— Action item —
Count, in the entries below, the lines in which "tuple" occurs. Give the number, nothing more.

— Information provided —
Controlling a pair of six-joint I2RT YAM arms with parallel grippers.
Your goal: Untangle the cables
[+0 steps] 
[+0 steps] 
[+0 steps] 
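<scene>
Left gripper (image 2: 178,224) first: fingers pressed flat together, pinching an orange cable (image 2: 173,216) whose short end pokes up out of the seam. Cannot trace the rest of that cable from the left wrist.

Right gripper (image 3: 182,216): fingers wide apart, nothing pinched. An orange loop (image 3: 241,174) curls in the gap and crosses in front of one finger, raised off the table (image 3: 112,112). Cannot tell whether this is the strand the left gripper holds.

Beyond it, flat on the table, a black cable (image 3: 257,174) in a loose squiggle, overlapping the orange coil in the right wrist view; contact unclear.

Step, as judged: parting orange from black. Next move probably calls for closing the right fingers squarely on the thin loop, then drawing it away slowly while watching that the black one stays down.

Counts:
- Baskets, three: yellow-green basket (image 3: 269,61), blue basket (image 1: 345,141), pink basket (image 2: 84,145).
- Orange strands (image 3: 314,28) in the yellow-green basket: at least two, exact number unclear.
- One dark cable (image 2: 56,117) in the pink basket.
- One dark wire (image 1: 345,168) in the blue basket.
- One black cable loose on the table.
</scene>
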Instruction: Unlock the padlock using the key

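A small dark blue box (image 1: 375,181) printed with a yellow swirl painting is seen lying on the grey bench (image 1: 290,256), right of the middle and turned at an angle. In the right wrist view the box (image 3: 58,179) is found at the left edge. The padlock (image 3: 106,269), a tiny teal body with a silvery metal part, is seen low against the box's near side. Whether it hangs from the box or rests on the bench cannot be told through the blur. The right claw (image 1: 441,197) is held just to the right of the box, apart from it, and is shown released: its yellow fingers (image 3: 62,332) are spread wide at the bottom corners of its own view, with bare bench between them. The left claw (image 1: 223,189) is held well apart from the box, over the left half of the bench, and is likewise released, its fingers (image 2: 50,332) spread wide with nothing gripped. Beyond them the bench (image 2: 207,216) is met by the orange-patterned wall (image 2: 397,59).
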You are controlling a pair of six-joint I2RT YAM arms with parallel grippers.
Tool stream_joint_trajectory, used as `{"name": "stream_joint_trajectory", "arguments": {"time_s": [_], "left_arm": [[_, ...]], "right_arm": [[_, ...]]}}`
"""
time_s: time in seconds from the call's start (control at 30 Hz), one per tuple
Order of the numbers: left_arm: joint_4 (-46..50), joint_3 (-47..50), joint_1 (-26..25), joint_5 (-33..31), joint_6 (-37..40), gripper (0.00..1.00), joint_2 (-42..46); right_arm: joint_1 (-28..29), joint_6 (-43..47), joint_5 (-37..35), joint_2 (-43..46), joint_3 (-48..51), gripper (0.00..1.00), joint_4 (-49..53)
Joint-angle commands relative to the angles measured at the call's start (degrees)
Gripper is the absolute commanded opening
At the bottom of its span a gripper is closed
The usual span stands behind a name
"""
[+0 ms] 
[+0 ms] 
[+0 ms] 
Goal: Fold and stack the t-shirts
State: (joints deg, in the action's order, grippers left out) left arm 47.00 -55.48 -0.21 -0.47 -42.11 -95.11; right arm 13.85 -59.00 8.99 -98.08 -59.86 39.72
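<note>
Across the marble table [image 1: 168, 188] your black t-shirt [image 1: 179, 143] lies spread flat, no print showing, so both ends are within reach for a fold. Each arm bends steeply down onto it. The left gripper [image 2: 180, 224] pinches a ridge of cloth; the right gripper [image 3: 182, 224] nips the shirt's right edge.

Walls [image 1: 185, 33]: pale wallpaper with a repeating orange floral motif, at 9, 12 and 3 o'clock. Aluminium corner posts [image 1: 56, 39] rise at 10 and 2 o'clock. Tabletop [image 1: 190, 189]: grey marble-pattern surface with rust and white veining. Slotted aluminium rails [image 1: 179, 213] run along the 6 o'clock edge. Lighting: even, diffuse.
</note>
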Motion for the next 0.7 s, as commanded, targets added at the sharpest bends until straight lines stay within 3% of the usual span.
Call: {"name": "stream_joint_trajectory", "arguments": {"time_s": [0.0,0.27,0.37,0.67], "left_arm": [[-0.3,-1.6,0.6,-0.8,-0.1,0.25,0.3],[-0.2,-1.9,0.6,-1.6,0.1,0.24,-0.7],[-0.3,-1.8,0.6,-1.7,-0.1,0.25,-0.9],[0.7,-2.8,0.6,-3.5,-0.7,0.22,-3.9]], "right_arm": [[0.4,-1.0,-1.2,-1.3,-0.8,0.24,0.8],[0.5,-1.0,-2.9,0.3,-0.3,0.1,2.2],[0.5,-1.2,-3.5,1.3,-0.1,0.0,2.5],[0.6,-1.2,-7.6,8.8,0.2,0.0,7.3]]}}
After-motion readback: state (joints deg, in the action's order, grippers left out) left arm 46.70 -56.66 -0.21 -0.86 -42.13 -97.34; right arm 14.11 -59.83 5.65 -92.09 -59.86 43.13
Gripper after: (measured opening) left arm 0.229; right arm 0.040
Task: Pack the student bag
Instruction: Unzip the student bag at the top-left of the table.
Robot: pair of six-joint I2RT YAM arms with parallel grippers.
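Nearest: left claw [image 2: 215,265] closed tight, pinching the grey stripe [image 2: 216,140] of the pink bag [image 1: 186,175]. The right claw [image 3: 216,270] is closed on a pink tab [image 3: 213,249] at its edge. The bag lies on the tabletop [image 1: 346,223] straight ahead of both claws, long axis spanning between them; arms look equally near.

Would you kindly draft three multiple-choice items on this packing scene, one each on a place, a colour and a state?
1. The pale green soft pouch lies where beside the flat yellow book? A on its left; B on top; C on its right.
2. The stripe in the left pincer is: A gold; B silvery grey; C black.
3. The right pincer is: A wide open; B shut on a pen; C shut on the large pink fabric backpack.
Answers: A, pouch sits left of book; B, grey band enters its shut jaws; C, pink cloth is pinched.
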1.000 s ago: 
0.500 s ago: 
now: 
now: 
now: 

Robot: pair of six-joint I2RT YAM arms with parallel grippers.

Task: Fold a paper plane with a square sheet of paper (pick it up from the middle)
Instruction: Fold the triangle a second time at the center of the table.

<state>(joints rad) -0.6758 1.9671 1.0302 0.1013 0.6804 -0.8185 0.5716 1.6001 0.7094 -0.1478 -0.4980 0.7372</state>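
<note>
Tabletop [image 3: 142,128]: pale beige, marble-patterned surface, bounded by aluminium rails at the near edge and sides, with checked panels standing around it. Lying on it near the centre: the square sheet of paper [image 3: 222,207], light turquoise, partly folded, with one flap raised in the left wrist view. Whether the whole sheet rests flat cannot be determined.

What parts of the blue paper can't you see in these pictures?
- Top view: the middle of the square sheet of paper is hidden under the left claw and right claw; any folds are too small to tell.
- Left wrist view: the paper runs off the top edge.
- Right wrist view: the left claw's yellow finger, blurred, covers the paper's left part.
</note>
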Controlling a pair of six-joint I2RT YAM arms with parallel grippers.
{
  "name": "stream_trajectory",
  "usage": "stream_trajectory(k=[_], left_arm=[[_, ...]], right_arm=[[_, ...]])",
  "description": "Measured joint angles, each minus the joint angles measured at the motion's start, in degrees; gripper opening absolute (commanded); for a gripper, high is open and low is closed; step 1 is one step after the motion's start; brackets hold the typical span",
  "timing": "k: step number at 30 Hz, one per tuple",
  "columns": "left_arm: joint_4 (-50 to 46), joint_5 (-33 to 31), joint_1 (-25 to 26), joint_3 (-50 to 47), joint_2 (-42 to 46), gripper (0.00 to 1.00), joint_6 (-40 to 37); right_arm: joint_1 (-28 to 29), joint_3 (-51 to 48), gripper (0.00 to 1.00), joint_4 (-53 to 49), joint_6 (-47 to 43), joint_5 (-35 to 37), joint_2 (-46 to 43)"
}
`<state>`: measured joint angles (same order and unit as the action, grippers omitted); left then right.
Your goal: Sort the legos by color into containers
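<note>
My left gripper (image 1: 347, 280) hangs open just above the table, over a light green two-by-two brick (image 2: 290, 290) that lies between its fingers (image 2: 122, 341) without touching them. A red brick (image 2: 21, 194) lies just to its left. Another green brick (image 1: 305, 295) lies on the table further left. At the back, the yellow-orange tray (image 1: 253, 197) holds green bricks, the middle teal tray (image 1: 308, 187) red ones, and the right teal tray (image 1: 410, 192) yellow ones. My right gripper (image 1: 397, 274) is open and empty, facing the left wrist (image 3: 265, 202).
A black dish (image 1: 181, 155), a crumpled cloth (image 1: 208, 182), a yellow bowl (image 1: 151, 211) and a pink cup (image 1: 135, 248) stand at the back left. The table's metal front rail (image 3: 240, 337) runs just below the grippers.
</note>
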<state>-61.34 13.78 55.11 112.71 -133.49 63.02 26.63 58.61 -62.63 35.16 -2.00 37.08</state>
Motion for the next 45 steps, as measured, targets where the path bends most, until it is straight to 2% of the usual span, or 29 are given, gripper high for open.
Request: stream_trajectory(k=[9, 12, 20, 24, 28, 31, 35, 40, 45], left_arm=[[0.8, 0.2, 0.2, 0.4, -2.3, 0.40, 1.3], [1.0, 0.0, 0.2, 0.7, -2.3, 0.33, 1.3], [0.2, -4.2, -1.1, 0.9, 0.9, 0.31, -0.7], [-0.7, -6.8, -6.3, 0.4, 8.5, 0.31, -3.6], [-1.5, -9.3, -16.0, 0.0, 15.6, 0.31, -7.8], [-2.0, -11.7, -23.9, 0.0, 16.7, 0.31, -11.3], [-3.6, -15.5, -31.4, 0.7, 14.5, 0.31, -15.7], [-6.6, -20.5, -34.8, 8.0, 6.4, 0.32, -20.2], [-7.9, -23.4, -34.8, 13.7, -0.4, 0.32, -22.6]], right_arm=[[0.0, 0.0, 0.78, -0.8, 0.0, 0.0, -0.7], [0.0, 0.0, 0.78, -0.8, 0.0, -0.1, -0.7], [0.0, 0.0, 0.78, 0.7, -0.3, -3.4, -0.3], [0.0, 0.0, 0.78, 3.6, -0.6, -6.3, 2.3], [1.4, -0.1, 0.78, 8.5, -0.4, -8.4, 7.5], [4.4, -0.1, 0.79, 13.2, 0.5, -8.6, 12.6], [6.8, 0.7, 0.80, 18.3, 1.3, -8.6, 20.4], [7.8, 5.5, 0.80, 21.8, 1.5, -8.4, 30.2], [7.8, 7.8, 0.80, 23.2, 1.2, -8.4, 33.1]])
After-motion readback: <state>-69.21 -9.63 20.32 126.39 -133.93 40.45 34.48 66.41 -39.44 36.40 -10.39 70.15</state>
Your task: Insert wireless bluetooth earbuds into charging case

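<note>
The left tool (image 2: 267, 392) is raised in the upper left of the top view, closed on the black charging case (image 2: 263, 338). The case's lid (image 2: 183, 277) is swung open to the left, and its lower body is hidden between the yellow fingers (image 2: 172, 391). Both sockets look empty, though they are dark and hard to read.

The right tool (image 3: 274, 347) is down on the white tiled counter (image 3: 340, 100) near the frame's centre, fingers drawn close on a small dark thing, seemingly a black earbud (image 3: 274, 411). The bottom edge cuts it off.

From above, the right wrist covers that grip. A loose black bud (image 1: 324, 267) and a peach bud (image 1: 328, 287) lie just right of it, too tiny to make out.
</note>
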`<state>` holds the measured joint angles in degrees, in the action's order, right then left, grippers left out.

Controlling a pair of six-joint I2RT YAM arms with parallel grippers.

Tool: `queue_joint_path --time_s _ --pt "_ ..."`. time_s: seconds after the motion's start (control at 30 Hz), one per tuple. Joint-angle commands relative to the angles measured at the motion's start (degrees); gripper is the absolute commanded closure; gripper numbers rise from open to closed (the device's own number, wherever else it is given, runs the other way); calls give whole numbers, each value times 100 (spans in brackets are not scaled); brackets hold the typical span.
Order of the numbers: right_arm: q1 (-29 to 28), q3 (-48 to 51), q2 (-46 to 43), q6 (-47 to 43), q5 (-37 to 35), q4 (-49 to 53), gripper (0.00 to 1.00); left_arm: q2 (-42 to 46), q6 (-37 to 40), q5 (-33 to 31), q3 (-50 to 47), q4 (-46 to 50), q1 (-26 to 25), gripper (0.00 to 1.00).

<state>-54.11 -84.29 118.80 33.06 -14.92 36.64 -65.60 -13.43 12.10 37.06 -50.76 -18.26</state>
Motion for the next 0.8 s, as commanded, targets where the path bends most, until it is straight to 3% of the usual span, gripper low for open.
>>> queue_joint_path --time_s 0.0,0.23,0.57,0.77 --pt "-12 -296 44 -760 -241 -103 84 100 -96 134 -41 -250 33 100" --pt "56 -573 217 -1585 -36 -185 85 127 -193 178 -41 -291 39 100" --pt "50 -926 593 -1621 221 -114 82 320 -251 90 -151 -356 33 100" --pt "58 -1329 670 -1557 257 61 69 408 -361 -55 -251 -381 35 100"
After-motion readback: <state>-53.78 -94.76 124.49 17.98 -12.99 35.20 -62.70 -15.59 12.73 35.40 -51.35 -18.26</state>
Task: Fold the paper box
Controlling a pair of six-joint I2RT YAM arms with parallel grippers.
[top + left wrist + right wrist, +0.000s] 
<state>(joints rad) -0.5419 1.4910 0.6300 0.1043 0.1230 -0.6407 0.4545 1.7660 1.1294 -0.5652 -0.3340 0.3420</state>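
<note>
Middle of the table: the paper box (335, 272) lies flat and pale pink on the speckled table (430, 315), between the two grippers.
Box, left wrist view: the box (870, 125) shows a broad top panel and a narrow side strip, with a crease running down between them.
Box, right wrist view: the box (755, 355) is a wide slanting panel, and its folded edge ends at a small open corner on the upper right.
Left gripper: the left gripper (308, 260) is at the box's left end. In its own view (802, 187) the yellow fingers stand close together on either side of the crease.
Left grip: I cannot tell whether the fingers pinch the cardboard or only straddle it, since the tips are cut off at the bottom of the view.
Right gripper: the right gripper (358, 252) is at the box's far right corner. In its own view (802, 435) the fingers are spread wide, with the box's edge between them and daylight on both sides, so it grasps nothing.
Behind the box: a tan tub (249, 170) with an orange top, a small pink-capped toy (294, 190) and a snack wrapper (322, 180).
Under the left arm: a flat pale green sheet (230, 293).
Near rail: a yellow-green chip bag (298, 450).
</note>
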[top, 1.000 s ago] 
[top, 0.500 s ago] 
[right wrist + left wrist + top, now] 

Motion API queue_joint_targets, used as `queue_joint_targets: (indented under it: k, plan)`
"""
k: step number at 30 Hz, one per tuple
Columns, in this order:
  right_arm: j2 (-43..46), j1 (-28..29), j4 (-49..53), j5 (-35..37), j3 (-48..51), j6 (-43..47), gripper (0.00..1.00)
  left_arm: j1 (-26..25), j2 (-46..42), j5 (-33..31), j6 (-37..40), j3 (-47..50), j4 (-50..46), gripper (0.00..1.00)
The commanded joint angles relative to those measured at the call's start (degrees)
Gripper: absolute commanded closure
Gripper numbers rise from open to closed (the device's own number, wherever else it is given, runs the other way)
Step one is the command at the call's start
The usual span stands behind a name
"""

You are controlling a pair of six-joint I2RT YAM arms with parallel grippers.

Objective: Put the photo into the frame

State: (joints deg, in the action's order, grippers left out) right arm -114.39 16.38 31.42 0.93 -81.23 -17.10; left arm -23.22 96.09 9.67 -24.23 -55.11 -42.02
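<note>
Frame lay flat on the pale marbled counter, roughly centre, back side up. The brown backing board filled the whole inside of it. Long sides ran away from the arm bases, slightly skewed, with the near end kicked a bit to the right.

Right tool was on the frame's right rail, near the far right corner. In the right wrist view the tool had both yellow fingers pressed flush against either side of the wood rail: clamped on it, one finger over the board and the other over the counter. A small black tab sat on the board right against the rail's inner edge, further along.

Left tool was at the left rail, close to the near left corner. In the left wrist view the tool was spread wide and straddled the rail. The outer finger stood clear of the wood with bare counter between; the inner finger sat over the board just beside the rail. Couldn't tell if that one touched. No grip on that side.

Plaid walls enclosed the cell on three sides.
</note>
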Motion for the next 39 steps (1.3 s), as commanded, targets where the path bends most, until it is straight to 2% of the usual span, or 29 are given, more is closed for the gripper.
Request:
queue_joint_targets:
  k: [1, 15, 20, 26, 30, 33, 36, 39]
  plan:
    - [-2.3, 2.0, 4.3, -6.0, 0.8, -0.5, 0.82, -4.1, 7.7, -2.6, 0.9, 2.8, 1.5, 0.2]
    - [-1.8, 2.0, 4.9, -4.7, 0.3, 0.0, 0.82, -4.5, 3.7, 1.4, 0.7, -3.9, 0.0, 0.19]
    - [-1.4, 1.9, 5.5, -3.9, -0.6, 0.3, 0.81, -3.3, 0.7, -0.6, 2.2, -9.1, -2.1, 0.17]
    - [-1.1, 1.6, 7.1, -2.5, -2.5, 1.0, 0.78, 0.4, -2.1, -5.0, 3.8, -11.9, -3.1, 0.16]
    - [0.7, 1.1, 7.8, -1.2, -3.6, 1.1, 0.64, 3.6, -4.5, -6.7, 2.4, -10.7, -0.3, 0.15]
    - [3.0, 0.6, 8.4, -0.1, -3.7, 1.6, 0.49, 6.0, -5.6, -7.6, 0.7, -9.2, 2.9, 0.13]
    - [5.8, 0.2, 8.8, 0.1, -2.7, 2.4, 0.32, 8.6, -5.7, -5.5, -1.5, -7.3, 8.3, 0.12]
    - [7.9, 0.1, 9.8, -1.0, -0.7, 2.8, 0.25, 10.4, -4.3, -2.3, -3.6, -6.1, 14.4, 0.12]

— Task result —
4